In the final analysis of the pivotal IPASS trial,¹ overall survival, which was a secondary endpoint, was similar for gefitinib and carboplatin/paclitaxel, reported Chih-Hsin James Yang, MD, of National Taiwan University Hospital and College of Medicine in Taipei, Taiwan.

"But the true effect of the initial randomized treatment on overall survival is likely to have been confounded by subsequent therapy-in particular, the switching of patients to the alternative study treatment," Dr. Yang noted at the Presidential Symposium of ESMO 2010. "Only 31% of the gefitinib group and 38% of the chemotherapy group did not receive additional treatment," he emphasized. In fact, about 40% received two more regimens post-study.
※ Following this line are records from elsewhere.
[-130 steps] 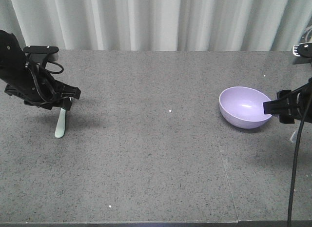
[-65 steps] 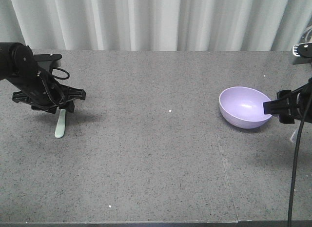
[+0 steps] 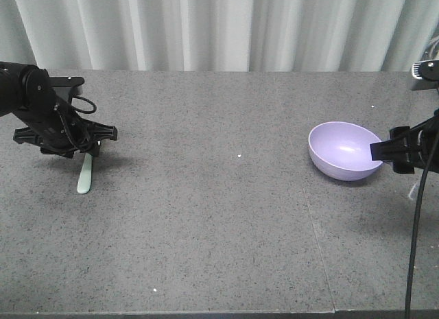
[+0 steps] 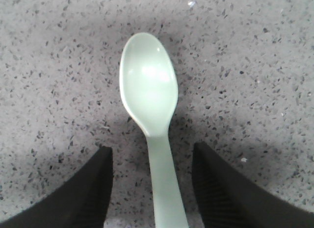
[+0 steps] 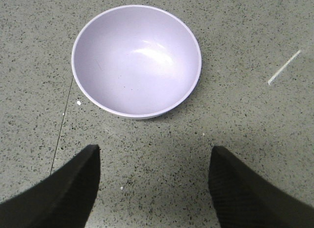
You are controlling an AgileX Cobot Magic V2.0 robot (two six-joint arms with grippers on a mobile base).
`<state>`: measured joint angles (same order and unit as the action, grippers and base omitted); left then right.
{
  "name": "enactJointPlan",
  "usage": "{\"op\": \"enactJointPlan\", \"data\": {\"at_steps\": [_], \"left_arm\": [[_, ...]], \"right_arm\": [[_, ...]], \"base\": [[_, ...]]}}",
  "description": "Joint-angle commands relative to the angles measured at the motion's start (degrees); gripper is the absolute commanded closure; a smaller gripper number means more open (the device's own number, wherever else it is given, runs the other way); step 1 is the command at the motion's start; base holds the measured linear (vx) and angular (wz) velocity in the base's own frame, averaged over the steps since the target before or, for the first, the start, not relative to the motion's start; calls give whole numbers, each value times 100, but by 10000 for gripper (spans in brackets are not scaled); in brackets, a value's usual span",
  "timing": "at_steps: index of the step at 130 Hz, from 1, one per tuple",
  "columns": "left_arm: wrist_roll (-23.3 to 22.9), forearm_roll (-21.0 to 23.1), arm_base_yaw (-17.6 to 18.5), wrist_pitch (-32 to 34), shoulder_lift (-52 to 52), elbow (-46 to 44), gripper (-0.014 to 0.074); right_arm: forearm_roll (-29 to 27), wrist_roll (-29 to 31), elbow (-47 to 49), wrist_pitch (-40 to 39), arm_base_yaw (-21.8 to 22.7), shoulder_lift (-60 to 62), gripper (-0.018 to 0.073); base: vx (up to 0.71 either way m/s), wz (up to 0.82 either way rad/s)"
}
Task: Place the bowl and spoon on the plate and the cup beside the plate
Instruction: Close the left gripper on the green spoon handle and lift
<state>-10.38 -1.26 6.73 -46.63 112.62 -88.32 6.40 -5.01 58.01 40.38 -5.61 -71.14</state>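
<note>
Where a pale pleated curtain (image 3: 219,27) hangs at the back, a wide grey speckled table (image 3: 219,216) fills the front view, with a black robot arm at each side edge. On the robot's right side, the right gripper (image 5: 154,164) sits low, its jaws spread wide and holding nothing. The bowl (image 5: 136,59), glossy lavender, upright and empty, rests on the table just ahead of those jaws, apart from them. Far across the table, the left gripper (image 4: 152,164) hovers close over the spoon (image 4: 149,90), a small mint-green piece lying flat, scoop facing up. Its jaws are apart, one finger on either side of the thin handle, with a gap on both sides. No plate or cup appears in any view. The step in hand looks like picking up the spoon. To do it well, the fingers likely need to drop until their tips nearly meet the tabletop, since the handle lies flat against it. Closing squarely across the handle, just behind the scoop's neck, should keep the smooth handle from twisting or sliding out as it lifts.
</note>
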Motion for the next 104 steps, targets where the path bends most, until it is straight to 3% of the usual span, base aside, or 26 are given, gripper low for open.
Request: {"op": "enactJointPlan", "data": {"at_steps": [1,64,83,104], "left_arm": [[-58,-6,45,214,-257,-164,246],[-46,-61,212,-102,7,-158,265],[-53,-143,212,-273,93,-158,340],[-53,-154,212,-392,106,-158,510]], "right_arm": [[77,32,210,-296,35,127,85],[77,32,210,-295,35,127,85],[77,32,210,-301,35,127,85],[77,32,210,-299,35,127,85]], "base": [[0,0],[0,0],[0,0],[0,0]]}}
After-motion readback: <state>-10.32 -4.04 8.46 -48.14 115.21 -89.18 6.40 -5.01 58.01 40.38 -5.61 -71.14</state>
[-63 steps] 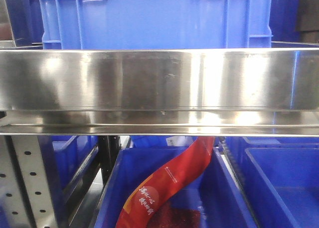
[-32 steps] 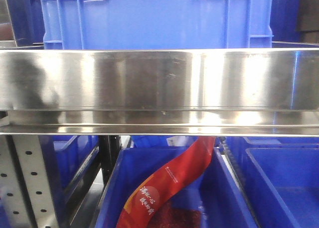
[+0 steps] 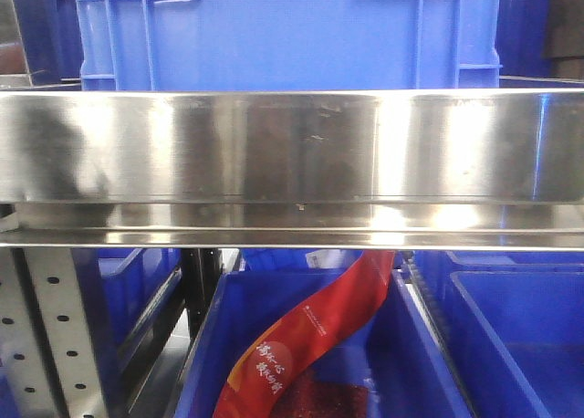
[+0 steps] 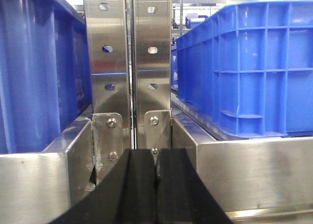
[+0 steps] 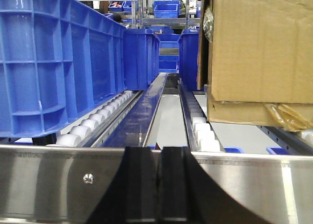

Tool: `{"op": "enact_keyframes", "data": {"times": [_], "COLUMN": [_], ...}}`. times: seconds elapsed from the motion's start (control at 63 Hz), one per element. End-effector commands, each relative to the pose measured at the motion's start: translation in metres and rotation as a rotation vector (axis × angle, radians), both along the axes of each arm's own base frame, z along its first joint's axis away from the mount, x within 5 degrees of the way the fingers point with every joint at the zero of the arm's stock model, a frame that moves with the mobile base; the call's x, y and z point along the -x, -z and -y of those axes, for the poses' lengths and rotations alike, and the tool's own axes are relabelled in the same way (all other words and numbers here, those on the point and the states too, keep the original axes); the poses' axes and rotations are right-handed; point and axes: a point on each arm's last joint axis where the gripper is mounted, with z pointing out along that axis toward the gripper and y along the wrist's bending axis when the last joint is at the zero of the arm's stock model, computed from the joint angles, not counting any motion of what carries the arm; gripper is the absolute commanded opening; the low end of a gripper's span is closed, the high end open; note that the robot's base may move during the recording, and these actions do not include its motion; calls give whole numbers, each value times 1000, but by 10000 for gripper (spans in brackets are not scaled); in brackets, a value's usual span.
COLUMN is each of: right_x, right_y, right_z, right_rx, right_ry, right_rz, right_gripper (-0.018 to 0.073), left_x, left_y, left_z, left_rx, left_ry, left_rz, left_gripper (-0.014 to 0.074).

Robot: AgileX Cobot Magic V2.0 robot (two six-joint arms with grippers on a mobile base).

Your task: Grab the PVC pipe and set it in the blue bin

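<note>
No PVC pipe shows in any view. A large blue bin [image 3: 287, 35] stands on the steel shelf [image 3: 292, 144] straight ahead in the front view. My left gripper [image 4: 156, 158] is shut and empty, facing the steel upright [image 4: 128, 62] of the rack, with a blue bin [image 4: 249, 67] to its right and another [image 4: 39, 67] to its left. My right gripper [image 5: 161, 158] is shut and empty, facing the steel rail [image 5: 58, 180] of a roller shelf, with a blue bin [image 5: 58, 57] at its left. Neither gripper shows in the front view.
Below the shelf, a lower blue bin [image 3: 310, 354] holds a red packet [image 3: 310, 336]; another blue bin [image 3: 520, 336] sits at its right. In the right wrist view a cardboard box [image 5: 259, 53] rests on white rollers [image 5: 203, 131] at the right.
The front view has shifted very slightly; nothing else has visibly changed.
</note>
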Motion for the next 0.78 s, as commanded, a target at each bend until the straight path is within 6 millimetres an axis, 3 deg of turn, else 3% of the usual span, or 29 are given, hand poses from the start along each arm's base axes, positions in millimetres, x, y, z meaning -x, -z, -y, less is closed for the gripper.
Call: {"op": "enact_keyframes", "data": {"times": [0.0,0.761], "right_x": [0,0], "right_y": [-1,-1], "right_z": [0,0], "right_rx": [-3,-3], "right_ry": [4,4], "right_rz": [17,17], "right_gripper": [-168,-168], "left_x": [1,1], "left_y": [-1,-1], "left_z": [0,0], "left_rx": [-6,-6], "left_ry": [-6,-6], "left_rz": [13,13], "left_gripper": [-111,-111]}}
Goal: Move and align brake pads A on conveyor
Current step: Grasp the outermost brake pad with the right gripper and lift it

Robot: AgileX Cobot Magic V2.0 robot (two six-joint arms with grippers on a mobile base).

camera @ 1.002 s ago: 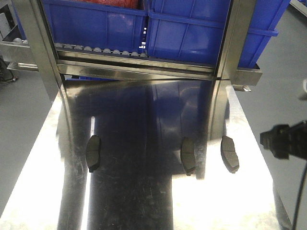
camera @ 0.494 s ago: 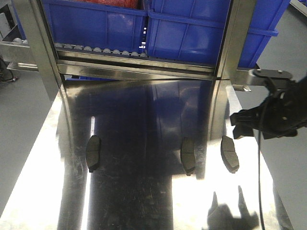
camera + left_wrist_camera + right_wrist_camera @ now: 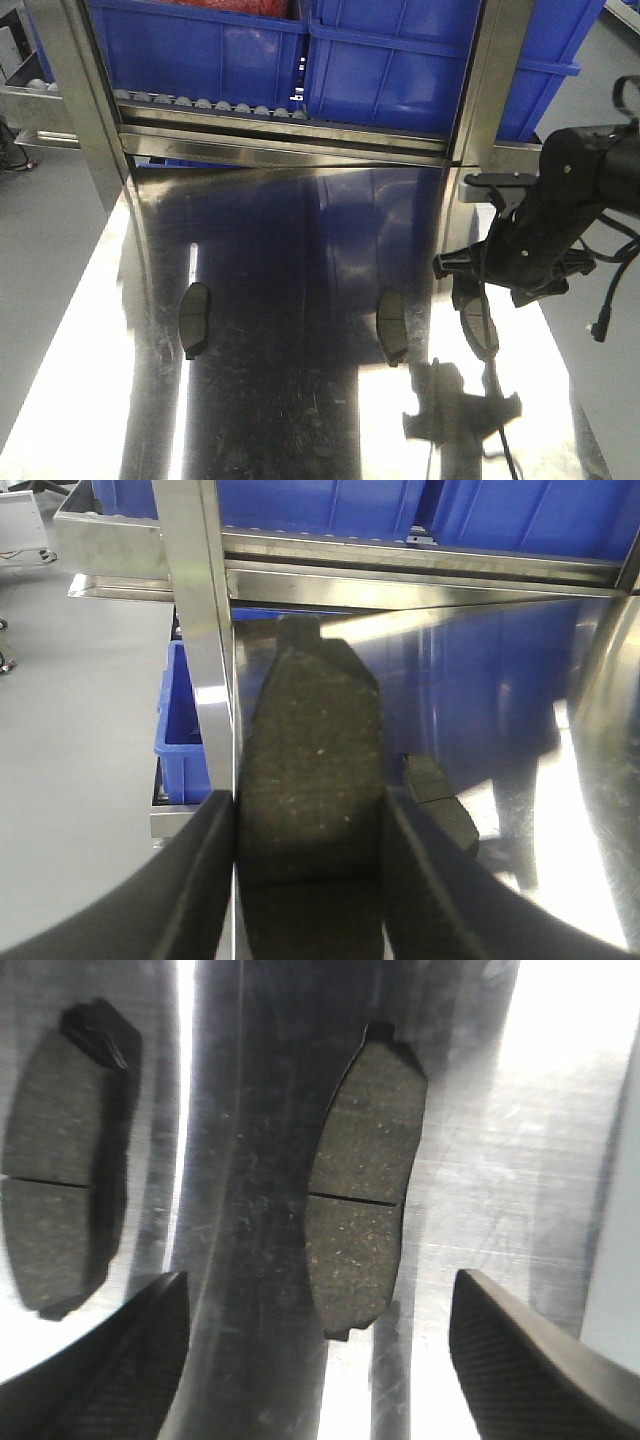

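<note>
Steel tabletop holds three pads in our front view: left pad, middle pad, right pad. Right gripper jaws apart, right pad centred between them, untouched. Only the left wrist view shows us left gripper clamped on fourth pad.

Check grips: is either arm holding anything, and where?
Left gripper holds a brake pad, fingers clamping its two long edges near one end. Right gripper is open over another pad, holding nothing.
</note>
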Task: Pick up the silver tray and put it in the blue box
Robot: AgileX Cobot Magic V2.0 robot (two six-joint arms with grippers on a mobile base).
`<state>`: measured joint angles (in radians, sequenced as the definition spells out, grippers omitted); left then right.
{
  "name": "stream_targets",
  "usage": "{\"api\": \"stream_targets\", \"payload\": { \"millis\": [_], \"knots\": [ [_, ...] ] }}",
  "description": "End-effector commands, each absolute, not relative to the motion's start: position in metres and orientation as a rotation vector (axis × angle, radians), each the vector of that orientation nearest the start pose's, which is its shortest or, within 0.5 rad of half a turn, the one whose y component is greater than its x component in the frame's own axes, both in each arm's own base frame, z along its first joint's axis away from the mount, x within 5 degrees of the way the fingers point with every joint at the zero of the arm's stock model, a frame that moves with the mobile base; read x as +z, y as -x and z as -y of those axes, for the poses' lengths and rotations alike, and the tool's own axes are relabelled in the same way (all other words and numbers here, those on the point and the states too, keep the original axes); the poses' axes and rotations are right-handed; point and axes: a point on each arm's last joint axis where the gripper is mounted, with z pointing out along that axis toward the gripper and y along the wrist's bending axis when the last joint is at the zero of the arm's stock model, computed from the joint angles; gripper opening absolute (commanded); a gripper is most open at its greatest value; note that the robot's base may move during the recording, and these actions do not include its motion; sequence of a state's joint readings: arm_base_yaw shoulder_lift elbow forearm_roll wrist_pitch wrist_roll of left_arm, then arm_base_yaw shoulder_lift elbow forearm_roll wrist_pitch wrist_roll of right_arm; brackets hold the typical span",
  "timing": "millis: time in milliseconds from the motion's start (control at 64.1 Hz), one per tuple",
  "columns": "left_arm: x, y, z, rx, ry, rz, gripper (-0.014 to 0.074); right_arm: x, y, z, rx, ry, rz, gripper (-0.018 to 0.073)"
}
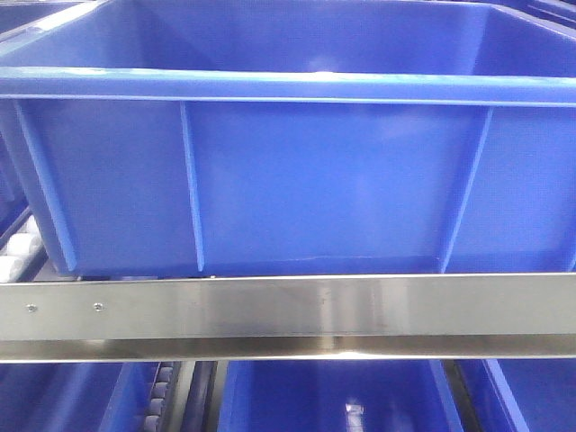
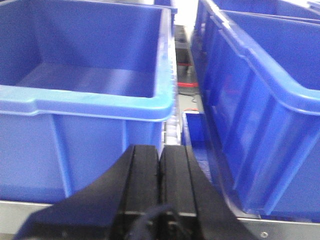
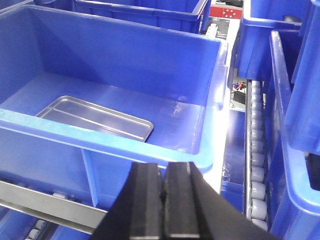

The Iressa Pan-Asia Study (IPASS) included 1,217 Asian patients with NSCLC, and the study population was clinically enriched for sensitivity to anti-EGFR-tyrosine kinase therapy. The main analysis demonstrated robust results for gefitinib in patients with mutated EGFR² and essentially changed clinical practice for this subset of patients with NSCLC.

In the 2010 updated survival analysis of the intent-to-treat population, median overall survival was 18.8 months with gefitinib and 17.4 months with standard chemotherapy (HR = 0.90; P = .109). Patients known to be EGFR mutation-positive also demonstrated no overall survival differences according to treatment, and no clinical or biomarker subgroup was predictive of better overall survival with gefitinib, Dr. Yang reported. "This is for the first time, a matured overall survival analysis is reported in a large randomized phase III study comparing an first-line EGFR-TKI with combination chemotherapy."

The study validated, however, that positive EGFR mutation status is predictive of good outcomes with gefitinib over chemotherapy in terms of PFS, response rate, and health-related quality of life, he added. IPASS also demonstrated the importance of biomarker testing in NSCLC, "making a significant step toward personalized medicine."
EGFR Mutation Positivity a Good Sign

Jean-Charles Soria, MD, of Gustave Roussy Institute in Villejuif, France, suggested another reason for the similar survival outcomes in IPASS, apart from subsequent post-study treatment. "EGFR mutation positivity is not only a predictive marker [for good results with gefitinib] but a prognostic marker as well," he said.

Dr. Soria pointed out that patients with an EGFR mutation seem to have an intrinsically good prognosis compared to patients without the mutation. Of additional benefit, their less aggressive tumors allow such patients to undergo multiple lines of therapy, he noted.

"It is not the sequence of therapy that counts but the fact that such patients are exposed to an EGFR tyrosine kinase inhibitor in general, and whether it is given first-line or later translates into the same overall survival. There is no relevance in delaying therapy if EGFR status is not available at the initial consultation, especially in symptomatic patients," Dr. Soria maintained. Nevertheless, he advocated using front-line gefitinib (rather than chemo) on the basis of superior symptom improvement, better quality of life, better PFS, and oral availability of the drug. ■

References

1. Yang C-H, Fukuoka M, Mok TS, et al: Final overall survival results from a phase III randomized, open-label, first-line study of gefitinib V carboplatin/paclitaxel in clinically selected patients with advanced non-small cell lung cancer in Asia. 35th ESMO Congress. Abstract LBA2. Presented October 11, 2010.

2. Mok TS, Wu YL, Thongprasert S, et al: Gefitinib or carboplatin-paclitaxel in pulmonary adenocarcinoma. N Engl J Med 361:947-957, 2009.